A home should be a place you want to spend time in. Part of wanting to spend time somewhere is making it a comfortable space. People decorate to their tastes, include carpeting and plush blankets and pillows, set up entertainment systems and stock up on foods they like. What you might not think of as an integral part of home comfort is insulation. Insulation is a set of materials meant to maintain the temperature of your home throughout the year by reducing heat flow. Here’s what you need to know about the importance of insulation.
Maintaining a Comfortable Living Space
The main benefit of insulation is comfort. It can help keep your home from being too hot in the summer and too cold in the winter, which also helps keep your home’s heating or cooling system from being overworked. Without insulation, the heat in your home will flow to colder areas like the basement and garage. It can even leak out from door and window frames. The same thing happens in the summer with a home’s air conditioning. But if you install good insulation, you can avoid this heat transference that causes this leeching effect.
Insulation even helps in ways you might not have thought about. If your home has an attic space you use for storage, you’ll want to insulate there even if you’re not spending a lot of time up there yourself. The heat of summer can melt plastic and cold weather can make certain materials more brittle, so insulation can help protect things in storage. Garage door insulation is also something people don’t really think about. Even though people arguably spend more time in their garages than their attics, they tend to overlook this area.
Saving Money and Energy
Aside from the comfort factor of good insulation, it’s also an important aspect of saving money and energy. If your home doesn’t have adequate insulation, you’re going to be running your heating and cooling systems more often.
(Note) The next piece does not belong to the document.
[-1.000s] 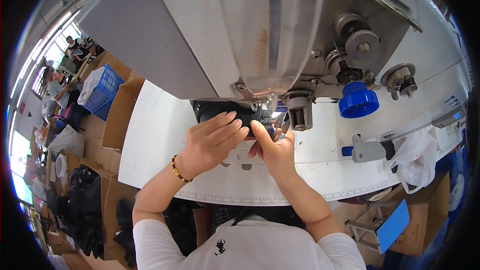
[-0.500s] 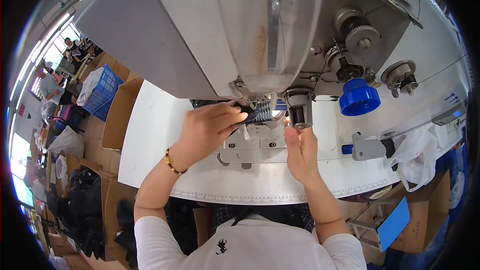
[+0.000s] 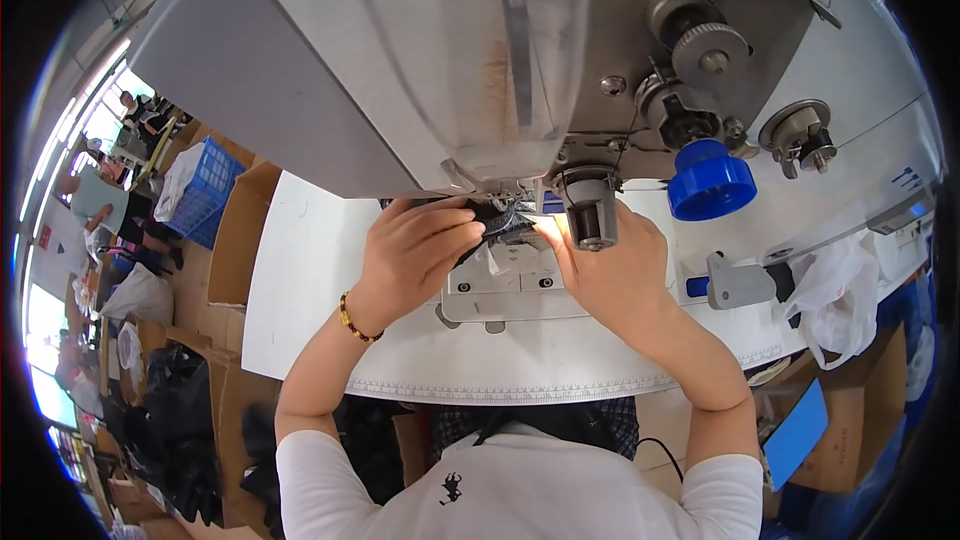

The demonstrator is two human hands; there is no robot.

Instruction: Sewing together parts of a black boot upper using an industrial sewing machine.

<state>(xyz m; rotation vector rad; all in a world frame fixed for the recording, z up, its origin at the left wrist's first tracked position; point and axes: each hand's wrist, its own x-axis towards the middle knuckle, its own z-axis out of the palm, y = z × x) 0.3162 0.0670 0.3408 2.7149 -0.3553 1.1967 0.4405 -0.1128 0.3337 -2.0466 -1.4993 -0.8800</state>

Because of that, you’ll be looking at higher heating and electric bills. You might even be looking at higher costs to operate your heating and cooling systems too if you overwork them. Not only that, but you’ll be wasting the energy these systems use to maintain your home’s temperature. Good insulation can help you conserve energy and avoid inflated costs.
Understand the R-Value
The R in R-value stands for resistance to heat flow. A higher R-value means the insulation is better at controlling and reducing heat flow. There are many different R-values, and the kind you need depends on a few things, like whether you use central air or a furnace to heat your home, how big your home is, what your home is made of and where you live. For example, you’ll need insulation with a higher R-value if you live in Maine than if you live in Arizona. You might even need to use insulation with different R-values if you’re installing it in an attic or garage. There’s more heat transfer in those areas, so a higher R-value may be necessary.
How you choose to fill and decorate your space is how you make it your own. But without insulation, you may not feel physically comfortable enough in your home to enjoy it.